(Dataset excerpts)
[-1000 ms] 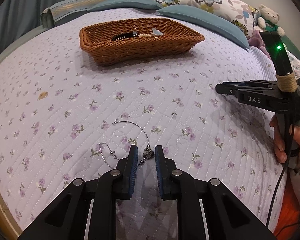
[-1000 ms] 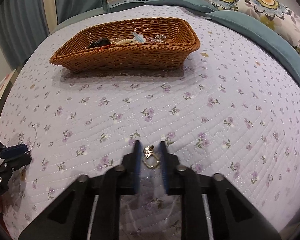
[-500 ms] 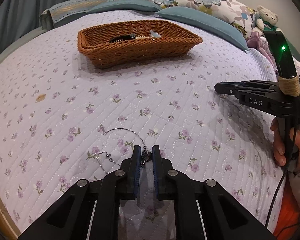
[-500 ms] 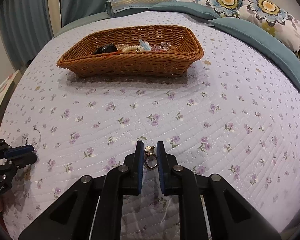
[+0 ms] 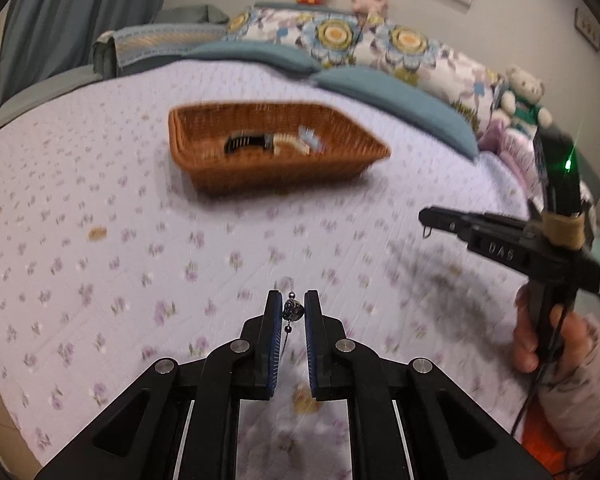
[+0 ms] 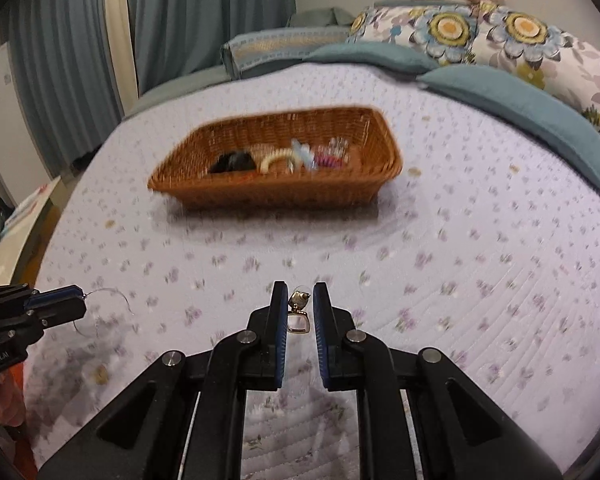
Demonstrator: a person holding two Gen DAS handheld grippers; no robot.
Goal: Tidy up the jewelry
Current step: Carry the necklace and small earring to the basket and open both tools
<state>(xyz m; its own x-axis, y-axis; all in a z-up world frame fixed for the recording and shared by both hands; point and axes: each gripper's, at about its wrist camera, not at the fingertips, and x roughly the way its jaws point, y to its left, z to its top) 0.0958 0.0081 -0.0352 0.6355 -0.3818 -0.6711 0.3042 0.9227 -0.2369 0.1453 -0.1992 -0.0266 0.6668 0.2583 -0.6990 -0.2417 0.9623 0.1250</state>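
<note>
Both your grippers are clamped: the left gripper (image 5: 293,309) on a beaded necklace (image 5: 292,310), the right gripper (image 6: 299,303) on a gold earring (image 6: 298,316). Open quilt (image 6: 460,280) lies between them and the wicker basket (image 6: 284,192), whose near rim faces you.

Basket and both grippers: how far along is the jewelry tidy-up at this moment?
Done: the basket already holds several pieces, among them a dark item and a pale bracelet. In hand: the left gripper is shut on a necklace by its dark pendant, and the right gripper is shut on a gold earring, both clear of the bedspread. Left: carry both to the basket and drop them in.
</note>
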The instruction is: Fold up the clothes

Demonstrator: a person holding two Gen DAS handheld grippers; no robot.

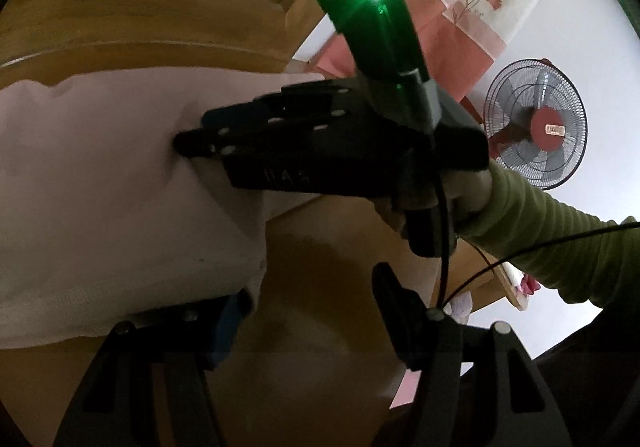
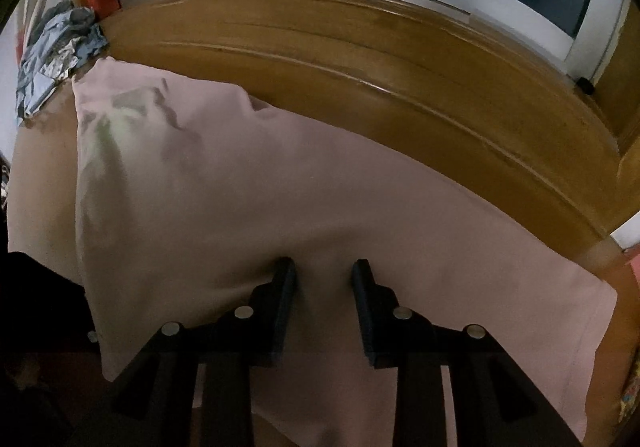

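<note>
Across the wooden worktop lies the pale pink cloth garment, spread flat with one long edge running close to the raised wooden ledge at the back. Right tool is tipped down onto the fabric, its jaws parted with a strip of cloth showing between them and the pads not clamping, so it reads as released. From the left wrist view that same tool presses its tip into the cloth and raises a small pucker. Left tool stands wide apart at the garment's near edge, one blue-padded finger against the hem, nothing gripped.

Judging by this, the step is taking hold for a fold. Best done by pinching only the top layer near an edge or corner, both tools level with each other, so the fold line comes out straight.

Room looks fair: bare worktop shows beside the garment's end in the left wrist view. Crumpled blue-grey clothing sits at the far corner, well apart.
</note>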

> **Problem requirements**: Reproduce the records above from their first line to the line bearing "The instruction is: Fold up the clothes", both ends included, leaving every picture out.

> **Task answer**:
[-1000 ms] 
[-1000 ms] 
[-500 ms] 
[-500 ms] 
[+0 ms] 
[+0 ms] 
Demonstrator: a person holding two Gen DAS handheld grippers; no robot.
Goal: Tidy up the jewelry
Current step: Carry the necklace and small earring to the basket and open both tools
<state>(xyz m; its own x-axis, y-axis; all in a z-up world frame fixed for the recording and shared by both hands; point and axes: each gripper's, at about its wrist camera, not at the fingertips, and x roughly the way its jaws point, y to its left, z to its top) 0.0958 0.0081 -0.0352 0.6355 -0.3818 -0.6711 0.3042 0.9227 -0.2369 0.1453 -0.1992 -0.0266 0.6668 0.2583 -0.6990 -0.2417 0.9623 0.1250</state>
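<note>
Both your grippers are clamped: the left gripper (image 5: 293,309) on a beaded necklace (image 5: 292,310), the right gripper (image 6: 299,303) on a gold earring (image 6: 298,316). Open quilt (image 6: 460,280) lies between them and the wicker basket (image 6: 284,192), whose near rim faces you.

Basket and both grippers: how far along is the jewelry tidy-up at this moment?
Done: the basket already holds several pieces, among them a dark item and a pale bracelet. In hand: the left gripper is shut on a necklace by its dark pendant, and the right gripper is shut on a gold earring, both clear of the bedspread. Left: carry both to the basket and drop them in.
</note>
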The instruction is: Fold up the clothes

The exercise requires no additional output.